» **Prompt**: Would you output the lines from the one containing "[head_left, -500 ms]" through the final line of the entries, exactly and with pictures omitted?

» **Stored data entries**:
..........

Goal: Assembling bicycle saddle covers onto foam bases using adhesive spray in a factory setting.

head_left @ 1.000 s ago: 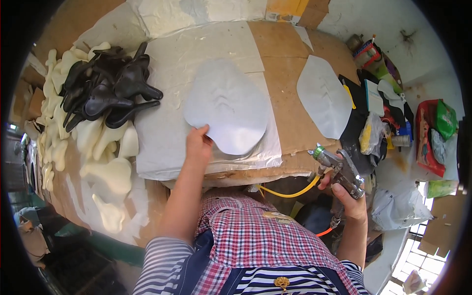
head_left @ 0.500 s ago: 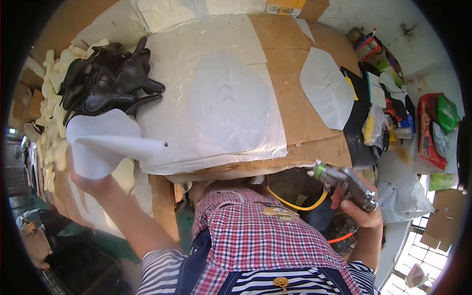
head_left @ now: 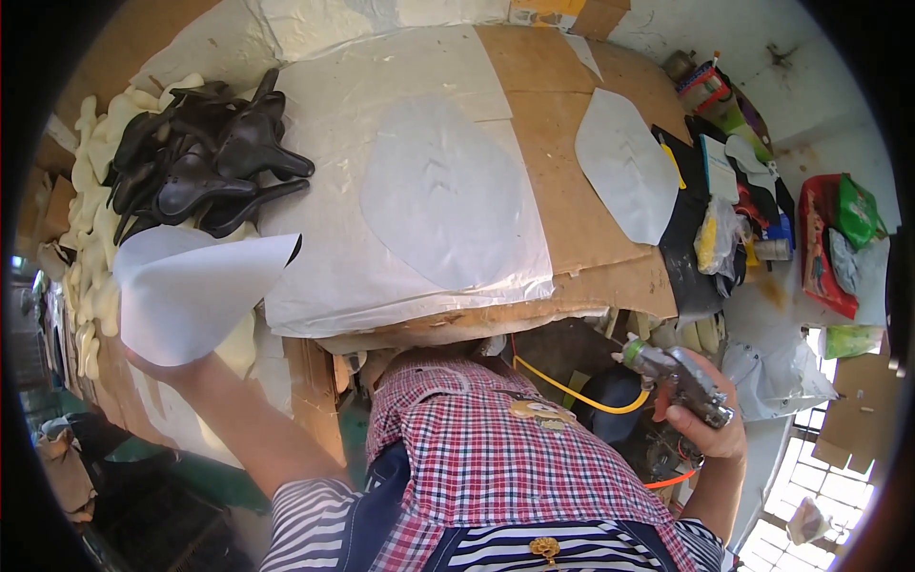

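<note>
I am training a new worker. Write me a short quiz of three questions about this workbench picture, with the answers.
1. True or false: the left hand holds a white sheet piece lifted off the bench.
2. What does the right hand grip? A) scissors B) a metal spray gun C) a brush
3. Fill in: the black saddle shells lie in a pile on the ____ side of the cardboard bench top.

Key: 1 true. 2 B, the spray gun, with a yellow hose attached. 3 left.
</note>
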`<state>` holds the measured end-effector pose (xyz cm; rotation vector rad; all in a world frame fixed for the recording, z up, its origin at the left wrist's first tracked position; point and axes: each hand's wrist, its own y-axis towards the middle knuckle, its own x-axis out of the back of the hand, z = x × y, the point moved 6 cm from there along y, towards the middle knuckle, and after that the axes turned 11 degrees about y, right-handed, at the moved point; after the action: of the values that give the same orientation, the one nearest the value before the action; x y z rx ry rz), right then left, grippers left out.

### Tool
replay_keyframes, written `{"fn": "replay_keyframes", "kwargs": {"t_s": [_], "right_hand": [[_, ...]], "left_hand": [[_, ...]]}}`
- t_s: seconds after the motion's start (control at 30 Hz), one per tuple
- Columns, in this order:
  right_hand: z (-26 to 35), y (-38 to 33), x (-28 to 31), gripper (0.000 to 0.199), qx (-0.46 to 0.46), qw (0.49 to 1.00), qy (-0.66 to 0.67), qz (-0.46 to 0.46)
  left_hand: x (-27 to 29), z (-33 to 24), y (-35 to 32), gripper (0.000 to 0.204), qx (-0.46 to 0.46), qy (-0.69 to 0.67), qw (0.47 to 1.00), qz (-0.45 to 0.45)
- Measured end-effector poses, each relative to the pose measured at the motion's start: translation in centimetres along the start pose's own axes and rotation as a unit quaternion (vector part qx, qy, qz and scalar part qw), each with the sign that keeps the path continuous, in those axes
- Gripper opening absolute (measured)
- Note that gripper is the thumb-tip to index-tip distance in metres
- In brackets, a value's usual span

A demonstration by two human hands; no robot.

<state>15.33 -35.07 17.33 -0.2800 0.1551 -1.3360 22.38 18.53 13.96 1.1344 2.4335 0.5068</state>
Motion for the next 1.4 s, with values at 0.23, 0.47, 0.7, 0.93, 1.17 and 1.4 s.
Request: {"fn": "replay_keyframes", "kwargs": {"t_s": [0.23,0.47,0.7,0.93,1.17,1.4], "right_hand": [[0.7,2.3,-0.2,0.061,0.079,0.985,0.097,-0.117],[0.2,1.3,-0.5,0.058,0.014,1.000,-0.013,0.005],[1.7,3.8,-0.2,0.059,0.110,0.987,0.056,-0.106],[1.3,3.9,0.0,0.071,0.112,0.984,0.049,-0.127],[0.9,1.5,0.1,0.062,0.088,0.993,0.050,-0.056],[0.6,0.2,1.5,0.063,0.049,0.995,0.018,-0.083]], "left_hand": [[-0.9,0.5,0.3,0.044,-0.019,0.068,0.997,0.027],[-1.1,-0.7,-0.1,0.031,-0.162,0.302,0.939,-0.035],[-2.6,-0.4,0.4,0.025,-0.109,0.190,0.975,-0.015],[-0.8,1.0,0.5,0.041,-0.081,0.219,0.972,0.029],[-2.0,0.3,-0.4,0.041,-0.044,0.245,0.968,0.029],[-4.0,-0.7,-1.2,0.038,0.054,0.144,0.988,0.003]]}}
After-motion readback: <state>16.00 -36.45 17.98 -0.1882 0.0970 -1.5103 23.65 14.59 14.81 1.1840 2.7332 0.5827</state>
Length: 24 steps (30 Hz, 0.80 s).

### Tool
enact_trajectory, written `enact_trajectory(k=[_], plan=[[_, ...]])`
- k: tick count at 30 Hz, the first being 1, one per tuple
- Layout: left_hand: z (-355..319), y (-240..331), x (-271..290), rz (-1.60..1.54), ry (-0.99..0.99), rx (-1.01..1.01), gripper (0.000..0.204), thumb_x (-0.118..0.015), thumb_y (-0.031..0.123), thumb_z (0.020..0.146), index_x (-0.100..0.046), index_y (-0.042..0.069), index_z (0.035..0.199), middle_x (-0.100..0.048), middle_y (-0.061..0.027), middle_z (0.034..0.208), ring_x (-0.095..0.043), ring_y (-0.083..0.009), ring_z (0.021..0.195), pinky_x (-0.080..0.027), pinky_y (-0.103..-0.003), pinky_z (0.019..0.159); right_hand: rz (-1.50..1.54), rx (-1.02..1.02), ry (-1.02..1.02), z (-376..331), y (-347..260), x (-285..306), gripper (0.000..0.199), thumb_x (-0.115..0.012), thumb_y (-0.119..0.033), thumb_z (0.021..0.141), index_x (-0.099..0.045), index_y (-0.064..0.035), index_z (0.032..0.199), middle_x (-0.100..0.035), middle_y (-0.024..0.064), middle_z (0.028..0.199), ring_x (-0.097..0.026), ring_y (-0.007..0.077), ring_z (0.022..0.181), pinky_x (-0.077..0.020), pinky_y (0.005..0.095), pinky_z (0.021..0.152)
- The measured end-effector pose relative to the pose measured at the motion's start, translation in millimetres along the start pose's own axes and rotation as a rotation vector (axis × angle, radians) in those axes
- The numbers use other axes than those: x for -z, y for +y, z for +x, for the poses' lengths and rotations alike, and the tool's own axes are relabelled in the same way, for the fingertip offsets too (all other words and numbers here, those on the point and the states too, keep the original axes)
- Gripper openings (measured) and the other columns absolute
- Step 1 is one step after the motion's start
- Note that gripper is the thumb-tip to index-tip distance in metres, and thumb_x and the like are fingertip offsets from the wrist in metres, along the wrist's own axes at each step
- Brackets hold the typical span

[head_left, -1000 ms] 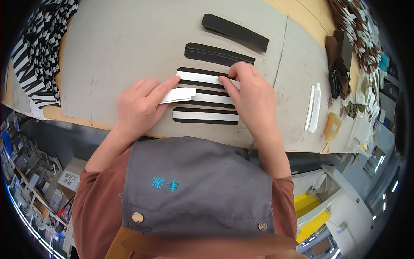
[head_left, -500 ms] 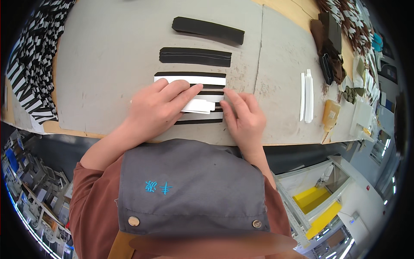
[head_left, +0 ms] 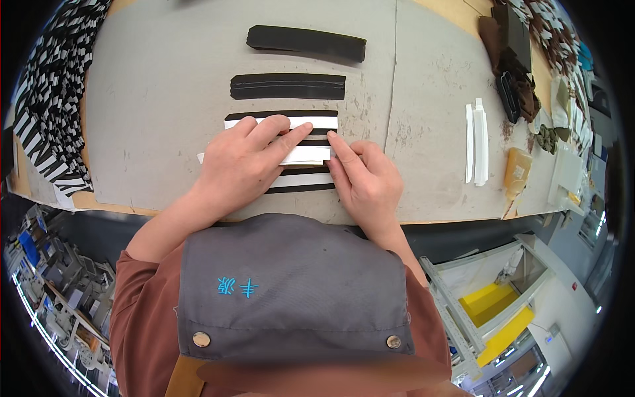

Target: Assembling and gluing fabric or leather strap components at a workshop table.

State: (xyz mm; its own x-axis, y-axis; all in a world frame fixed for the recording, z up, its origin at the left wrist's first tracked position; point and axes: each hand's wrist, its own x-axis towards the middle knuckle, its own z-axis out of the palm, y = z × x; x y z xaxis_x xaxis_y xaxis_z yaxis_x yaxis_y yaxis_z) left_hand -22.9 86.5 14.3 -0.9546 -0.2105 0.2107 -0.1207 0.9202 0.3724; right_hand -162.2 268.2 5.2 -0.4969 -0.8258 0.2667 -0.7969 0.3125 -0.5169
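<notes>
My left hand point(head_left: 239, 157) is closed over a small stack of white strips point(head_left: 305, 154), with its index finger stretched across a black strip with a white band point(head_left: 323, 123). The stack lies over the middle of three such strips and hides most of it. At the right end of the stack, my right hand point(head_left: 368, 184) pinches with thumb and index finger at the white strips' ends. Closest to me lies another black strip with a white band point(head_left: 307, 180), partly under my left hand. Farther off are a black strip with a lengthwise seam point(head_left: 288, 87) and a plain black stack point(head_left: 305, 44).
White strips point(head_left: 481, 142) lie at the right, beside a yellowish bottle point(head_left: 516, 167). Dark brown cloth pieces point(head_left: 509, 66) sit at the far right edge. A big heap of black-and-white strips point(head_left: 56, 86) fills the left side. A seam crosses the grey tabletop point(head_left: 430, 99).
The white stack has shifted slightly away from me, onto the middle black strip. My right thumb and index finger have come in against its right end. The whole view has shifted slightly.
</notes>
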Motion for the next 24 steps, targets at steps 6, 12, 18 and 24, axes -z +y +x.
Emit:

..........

» **Task result**:
[head_left, -500 ms] 
[head_left, +0 ms] 

Target: Assembling and gluing fabric or leather strap components at a workshop table.

State: (xyz mm; its own x-axis, y-axis; all in a world frame fixed for the recording, z up, its origin at the left wrist's first tracked position; point and axes: each hand's wrist, its own x-axis towards the middle knuckle, its own z-axis out of the palm, y = z × x; x y z xaxis_x xaxis_y xaxis_z yaxis_x yaxis_y yaxis_z) left_hand -22.9 86.5 14.3 -0.9546 -0.2105 0.2107 -0.1207 0.9202 0.3724; right_hand -162.2 268.2 5.2 -0.4969 -0.8258 0.2667 -0.7969 0.3125 -0.5169
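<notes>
My left hand point(head_left: 239, 157) is closed over a small stack of white strips point(head_left: 305, 154), with its index finger stretched across a black strip with a white band point(head_left: 323, 123). The stack lies over the middle of three such strips and hides most of it. At the right end of the stack, my right hand point(head_left: 368, 184) pinches with thumb and index finger at the white strips' ends. Closest to me lies another black strip with a white band point(head_left: 307, 180), partly under my left hand. Farther off are a black strip with a lengthwise seam point(head_left: 288, 87) and a plain black stack point(head_left: 305, 44).
White strips point(head_left: 481, 142) lie at the right, beside a yellowish bottle point(head_left: 516, 167). Dark brown cloth pieces point(head_left: 509, 66) sit at the far right edge. A big heap of black-and-white strips point(head_left: 56, 86) fills the left side. A seam crosses the grey tabletop point(head_left: 430, 99).
The white stack has shifted slightly away from me, onto the middle black strip. My right thumb and index finger have come in against its right end. The whole view has shifted slightly.
</notes>
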Motion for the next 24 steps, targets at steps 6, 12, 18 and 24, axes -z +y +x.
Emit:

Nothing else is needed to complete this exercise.